Enviada em 07/12/2021

No livro Duna, de Frank Herbet, é possível perceber a grande responsabilidade que o líder Paul Atreides tem com seus liderados. Na realidade brasileira, esse mesmo compromisso deve existir quando se fala dos influenciadores digitais e seu grande poder de incutir em decisões de consumo, que afeta diretamente o senso crítico do consumidor. Desse modo, uma problemática se molda em virtude da má influência midiática que leva ao consumismo exacerbado.

Sob esse viés, pode-se apontar como fator determinante a falta de responsabilidade por parte das figuras públicas com seu público alvo. Segundo George Orwell, “A mídia controla as massas”. Tal controle é nítido quanto ao peso que as opiniões das celebridades têm sobre a compra, estilo de vida e posicionamento das pessoas; visto que opiniões manipuladas e com omissão de informações tornam o produto mais atraente do que ele realmente é, induzindo a ânsia pela sua compra. Assim, urge que a mídia se responsabilize pelo comportamento que provoca na sociedade.

Ademais, essa falta de transparência leva ao excesso de consumo. Para Zigmunt Bauman, “O problema não é consumir; é o desejo insaciável de continuar consumindo”. Nessa lógica, percebe-se o perigo de tal desejo, que é gerado pelo impacto dos influenciadores nas decisões dos indivíduos, visto que a ideia de inovação - tão presente na atualidade, juntamente com a de “ter” antes de “ser” requer das pessoas uma constante atualização de bens materiais. Por isso, é preciso atuar sobre a mentalidade consumista para resolver o dilema.

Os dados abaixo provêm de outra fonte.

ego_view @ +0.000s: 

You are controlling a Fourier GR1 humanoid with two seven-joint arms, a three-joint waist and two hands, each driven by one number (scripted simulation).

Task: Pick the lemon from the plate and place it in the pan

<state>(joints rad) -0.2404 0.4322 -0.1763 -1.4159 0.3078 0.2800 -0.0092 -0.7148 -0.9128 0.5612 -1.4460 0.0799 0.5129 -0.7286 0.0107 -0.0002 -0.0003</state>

Portanto, tais entraves precisam ser solucionados. Para isso, o Facebook deve criar uma série de transmissões ao vivo, por meio de entrevistas e debates sobre os criadores de conteúdo e seus compromissos éticos com a sociedade, a fim de reverter a falta de sinceridade com a população. Tal ação pode, ainda, contemplar o envio de materiais em PDF com resumo das aulas. Paralelamente, é preciso intervir sobre o teor consumista presente no problema. Para isso, a Netflix deve criar o documentário, por meio da divulgação dos impactos dessa prática, a fim de reverter essa mentalidade. Assim, a seriedade com a qual Paul encara seu poder de influência será também praticada pelos líderes do meio digital.